WHAT YOU WILL DO: Return, from the data that follows, each line that holds the word "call".
————
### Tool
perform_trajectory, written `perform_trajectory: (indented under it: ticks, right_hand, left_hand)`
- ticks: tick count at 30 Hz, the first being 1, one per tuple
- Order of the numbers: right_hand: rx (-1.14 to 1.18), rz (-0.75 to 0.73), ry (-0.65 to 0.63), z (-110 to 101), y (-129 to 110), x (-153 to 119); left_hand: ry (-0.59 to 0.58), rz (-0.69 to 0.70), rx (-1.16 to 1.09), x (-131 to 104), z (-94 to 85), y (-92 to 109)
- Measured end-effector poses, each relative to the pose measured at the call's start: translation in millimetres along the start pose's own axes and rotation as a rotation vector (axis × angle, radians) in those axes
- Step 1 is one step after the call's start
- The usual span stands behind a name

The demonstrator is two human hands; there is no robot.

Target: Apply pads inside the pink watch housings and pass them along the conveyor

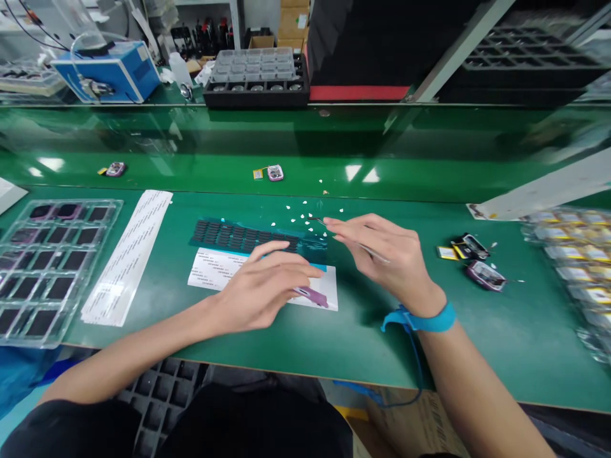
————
RESULT OF THE EXERCISE:
- Measured end-effector poses, each relative to the pose measured at the call's start: translation in millimetres along the start pose's own axes and rotation as a rotation vector (axis × angle, radians) in those axes
- Step 1 is one step after the call's start

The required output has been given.